• What to work on: Search the listing below for the line containing "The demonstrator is". From there through the line containing "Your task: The", transcribe every line exactly, both ends included.

• Raw data:
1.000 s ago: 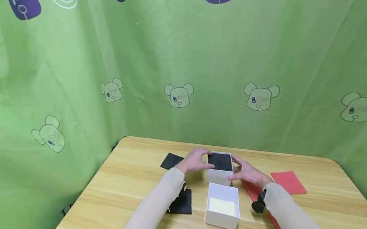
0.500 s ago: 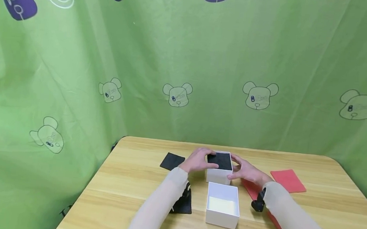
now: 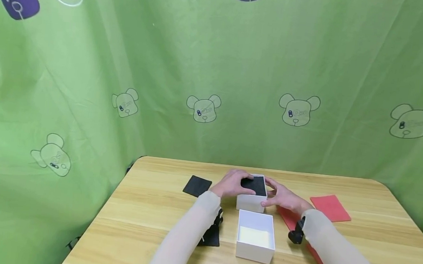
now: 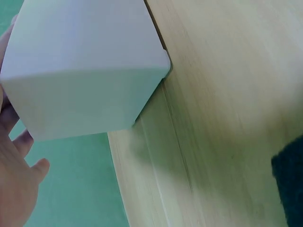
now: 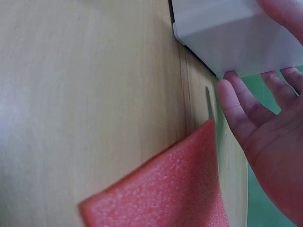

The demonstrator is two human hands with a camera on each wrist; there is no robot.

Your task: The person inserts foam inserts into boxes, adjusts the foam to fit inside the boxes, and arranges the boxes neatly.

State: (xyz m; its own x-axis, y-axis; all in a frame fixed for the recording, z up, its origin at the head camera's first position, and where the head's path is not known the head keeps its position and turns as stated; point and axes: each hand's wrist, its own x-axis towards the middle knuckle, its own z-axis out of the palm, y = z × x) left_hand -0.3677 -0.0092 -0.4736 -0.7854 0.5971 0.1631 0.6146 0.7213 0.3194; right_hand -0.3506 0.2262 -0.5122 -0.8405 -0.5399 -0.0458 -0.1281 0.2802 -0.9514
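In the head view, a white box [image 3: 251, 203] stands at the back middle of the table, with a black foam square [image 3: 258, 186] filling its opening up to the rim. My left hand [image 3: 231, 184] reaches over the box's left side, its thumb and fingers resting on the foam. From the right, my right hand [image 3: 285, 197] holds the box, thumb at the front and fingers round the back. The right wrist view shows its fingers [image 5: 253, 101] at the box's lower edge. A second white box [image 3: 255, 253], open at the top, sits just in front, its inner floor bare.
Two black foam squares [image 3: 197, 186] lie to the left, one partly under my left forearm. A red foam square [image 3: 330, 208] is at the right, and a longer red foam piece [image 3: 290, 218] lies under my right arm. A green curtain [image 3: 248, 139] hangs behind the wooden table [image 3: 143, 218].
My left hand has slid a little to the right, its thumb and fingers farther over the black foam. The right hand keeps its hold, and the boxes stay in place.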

• Exercise output:
The demonstrator is two human hands with a camera on each wrist; there is no robot.

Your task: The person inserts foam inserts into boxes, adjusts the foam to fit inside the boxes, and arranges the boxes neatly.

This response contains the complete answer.